* _HOW TO COMPLETE THIS TASK_
From the entries below, list each line with "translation".

[Collected data]

□ □ □ □ □ □ □

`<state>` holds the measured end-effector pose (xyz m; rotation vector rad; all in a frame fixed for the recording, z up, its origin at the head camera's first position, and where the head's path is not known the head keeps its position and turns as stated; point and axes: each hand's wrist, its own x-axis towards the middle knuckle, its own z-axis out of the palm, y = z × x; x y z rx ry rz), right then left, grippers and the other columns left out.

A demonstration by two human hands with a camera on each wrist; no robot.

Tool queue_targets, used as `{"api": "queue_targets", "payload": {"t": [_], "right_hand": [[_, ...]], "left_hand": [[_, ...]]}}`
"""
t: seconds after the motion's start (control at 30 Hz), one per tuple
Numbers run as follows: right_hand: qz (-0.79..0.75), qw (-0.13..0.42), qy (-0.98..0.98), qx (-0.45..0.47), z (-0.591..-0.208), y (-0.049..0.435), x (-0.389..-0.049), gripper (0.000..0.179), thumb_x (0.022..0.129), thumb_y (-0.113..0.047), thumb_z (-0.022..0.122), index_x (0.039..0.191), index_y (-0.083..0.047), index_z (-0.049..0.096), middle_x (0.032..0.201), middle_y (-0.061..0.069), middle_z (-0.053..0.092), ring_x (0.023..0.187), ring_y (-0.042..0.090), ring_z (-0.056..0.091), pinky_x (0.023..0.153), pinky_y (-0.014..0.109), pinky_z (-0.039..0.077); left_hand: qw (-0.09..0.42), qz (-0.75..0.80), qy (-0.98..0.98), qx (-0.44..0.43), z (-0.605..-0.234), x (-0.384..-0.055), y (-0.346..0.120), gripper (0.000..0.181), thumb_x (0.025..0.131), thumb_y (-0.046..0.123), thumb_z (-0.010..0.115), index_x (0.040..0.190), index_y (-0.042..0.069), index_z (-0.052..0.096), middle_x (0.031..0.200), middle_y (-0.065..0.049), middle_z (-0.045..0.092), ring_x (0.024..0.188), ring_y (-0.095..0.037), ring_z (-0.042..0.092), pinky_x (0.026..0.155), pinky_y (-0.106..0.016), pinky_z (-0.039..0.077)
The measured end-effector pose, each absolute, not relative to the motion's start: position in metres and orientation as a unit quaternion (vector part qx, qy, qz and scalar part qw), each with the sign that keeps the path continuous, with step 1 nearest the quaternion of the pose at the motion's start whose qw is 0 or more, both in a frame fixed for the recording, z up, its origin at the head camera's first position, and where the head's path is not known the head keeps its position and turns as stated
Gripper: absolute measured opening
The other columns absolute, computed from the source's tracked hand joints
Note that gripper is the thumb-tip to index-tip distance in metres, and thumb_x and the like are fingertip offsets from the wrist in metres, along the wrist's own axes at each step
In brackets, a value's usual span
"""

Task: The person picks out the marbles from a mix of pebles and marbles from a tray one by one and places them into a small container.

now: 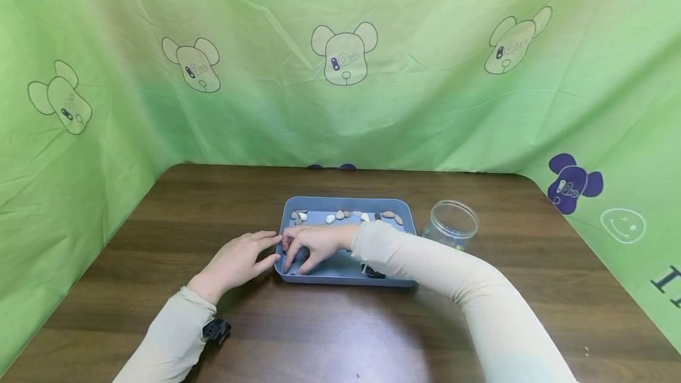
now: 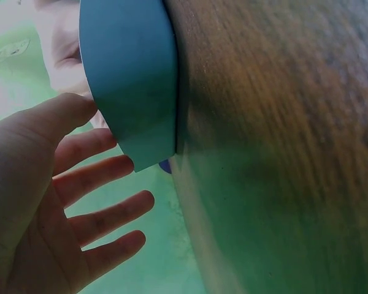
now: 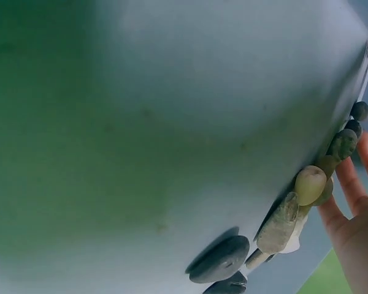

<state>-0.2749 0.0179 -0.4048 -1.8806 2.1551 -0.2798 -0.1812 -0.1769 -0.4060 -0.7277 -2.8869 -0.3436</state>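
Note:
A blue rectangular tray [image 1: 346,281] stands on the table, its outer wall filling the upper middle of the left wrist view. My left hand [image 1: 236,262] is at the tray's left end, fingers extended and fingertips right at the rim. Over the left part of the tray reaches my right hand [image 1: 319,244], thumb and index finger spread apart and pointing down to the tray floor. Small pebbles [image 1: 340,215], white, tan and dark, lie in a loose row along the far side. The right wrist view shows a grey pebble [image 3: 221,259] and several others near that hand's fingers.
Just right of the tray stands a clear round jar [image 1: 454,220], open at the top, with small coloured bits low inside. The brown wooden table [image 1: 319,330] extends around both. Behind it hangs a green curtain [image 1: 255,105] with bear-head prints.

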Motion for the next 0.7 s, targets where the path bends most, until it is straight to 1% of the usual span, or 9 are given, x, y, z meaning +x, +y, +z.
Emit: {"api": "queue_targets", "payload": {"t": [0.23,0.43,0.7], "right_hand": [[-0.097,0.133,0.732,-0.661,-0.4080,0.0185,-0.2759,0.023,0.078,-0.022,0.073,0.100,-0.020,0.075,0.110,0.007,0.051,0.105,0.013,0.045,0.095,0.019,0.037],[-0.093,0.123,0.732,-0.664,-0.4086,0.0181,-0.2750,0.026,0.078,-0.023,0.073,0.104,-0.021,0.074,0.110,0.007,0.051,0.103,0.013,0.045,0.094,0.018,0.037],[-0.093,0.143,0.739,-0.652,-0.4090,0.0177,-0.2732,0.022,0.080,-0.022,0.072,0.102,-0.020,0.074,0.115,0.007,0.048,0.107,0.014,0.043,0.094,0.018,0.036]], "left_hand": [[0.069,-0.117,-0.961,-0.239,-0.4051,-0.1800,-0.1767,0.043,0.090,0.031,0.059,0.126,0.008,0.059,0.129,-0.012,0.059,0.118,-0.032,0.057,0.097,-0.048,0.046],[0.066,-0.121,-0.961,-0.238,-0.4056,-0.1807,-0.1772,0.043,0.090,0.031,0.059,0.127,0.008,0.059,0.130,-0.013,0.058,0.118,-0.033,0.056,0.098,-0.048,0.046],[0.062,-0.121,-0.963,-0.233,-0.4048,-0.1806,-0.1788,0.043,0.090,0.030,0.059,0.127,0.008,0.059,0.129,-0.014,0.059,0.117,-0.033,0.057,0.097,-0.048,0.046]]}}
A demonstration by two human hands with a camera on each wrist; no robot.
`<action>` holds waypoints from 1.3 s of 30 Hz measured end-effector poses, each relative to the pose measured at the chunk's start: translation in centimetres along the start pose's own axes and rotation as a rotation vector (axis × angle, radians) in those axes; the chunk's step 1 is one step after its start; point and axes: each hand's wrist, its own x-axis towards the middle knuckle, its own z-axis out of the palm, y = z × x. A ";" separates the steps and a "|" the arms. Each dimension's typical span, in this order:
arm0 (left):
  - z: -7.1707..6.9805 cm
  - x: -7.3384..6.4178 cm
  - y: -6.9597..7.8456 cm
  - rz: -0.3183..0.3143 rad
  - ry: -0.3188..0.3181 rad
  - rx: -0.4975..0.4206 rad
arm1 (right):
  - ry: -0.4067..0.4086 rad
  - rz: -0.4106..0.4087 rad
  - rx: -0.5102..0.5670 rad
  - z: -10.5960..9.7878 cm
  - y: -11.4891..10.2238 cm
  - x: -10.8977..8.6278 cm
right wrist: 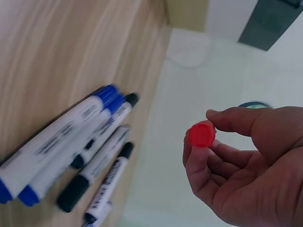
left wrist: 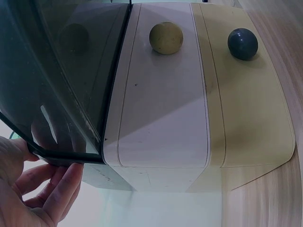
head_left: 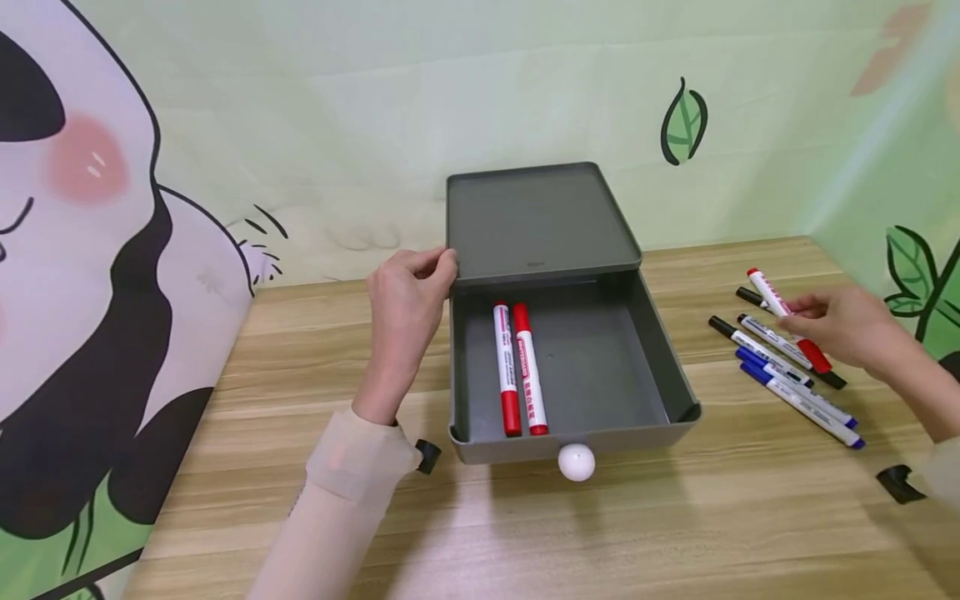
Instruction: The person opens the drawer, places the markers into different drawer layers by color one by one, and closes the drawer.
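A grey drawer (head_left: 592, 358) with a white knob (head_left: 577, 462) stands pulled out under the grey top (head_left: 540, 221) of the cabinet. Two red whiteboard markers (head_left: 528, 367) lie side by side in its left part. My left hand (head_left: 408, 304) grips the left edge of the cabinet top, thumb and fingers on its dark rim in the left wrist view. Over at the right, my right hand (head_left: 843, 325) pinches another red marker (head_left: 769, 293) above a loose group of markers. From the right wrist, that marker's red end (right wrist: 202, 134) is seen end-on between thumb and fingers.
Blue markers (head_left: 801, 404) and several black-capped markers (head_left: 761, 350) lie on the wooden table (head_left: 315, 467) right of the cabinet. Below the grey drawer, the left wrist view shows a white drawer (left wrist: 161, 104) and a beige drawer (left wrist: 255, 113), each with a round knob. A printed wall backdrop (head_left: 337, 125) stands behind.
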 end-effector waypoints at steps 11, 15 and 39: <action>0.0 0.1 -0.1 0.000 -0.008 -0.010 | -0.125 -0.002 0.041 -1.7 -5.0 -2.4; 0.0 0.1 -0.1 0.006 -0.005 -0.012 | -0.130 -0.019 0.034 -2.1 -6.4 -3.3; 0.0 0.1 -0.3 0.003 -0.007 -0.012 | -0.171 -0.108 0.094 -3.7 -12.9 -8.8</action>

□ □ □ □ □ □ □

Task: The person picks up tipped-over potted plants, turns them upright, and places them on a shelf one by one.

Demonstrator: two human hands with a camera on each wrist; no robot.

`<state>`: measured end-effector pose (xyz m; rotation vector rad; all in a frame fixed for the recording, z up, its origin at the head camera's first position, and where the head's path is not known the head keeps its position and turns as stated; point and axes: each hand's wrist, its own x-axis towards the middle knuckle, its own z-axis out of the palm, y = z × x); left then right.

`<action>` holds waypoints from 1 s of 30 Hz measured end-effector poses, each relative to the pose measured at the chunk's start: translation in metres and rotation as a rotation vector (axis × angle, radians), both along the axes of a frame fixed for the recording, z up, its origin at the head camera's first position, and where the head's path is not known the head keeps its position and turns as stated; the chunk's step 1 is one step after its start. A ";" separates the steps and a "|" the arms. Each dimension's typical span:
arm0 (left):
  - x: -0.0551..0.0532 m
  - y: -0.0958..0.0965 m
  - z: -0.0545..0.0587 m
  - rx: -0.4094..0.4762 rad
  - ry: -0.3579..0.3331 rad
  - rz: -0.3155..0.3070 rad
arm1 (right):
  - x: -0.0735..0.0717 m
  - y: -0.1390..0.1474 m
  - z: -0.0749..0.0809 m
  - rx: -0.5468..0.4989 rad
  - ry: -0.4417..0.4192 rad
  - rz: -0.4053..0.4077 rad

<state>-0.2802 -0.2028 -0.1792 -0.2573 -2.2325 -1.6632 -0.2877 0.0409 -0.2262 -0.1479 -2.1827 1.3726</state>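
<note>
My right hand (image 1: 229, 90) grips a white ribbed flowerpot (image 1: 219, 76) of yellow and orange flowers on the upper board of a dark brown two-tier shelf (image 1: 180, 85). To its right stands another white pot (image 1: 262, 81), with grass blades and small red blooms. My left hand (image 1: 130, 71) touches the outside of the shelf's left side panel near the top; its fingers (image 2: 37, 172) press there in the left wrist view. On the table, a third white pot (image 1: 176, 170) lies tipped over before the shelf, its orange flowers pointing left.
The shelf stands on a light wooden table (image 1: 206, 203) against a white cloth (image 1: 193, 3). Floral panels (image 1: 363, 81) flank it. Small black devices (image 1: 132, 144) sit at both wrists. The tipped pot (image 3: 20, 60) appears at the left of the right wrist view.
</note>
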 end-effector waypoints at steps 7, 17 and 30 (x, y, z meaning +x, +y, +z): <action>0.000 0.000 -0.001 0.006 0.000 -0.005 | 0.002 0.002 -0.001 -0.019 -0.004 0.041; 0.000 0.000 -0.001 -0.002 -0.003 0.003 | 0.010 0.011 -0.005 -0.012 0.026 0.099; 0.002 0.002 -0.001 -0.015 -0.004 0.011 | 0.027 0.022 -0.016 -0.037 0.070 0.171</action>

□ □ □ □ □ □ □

* _COMPLETED TASK_
`<action>` holds waypoints from 1.3 s of 30 Hz measured end-effector poses, each relative to the pose measured at the chunk's start: translation in centimetres along the start pose's own axes and rotation as a rotation vector (axis × angle, radians) in those axes; the chunk's step 1 is one step after its start; point and axes: each hand's wrist, its own x-axis towards the middle knuckle, its own z-axis out of the palm, y = z × x. A ";" separates the steps and a "|" the arms. Each dimension's typical span, in this order:
`<action>` holds waypoints from 1 s of 30 Hz measured end-effector poses, each relative to the pose measured at the chunk's start: translation in metres and rotation as a rotation vector (axis × angle, radians), both along the axes of a frame fixed for the recording, z up, its origin at the head camera's first position, and where the head's path is not known the head keeps its position and turns as stated; the chunk's step 1 is one step after its start. A ";" separates the steps and a "|" the arms. Each dimension's typical span:

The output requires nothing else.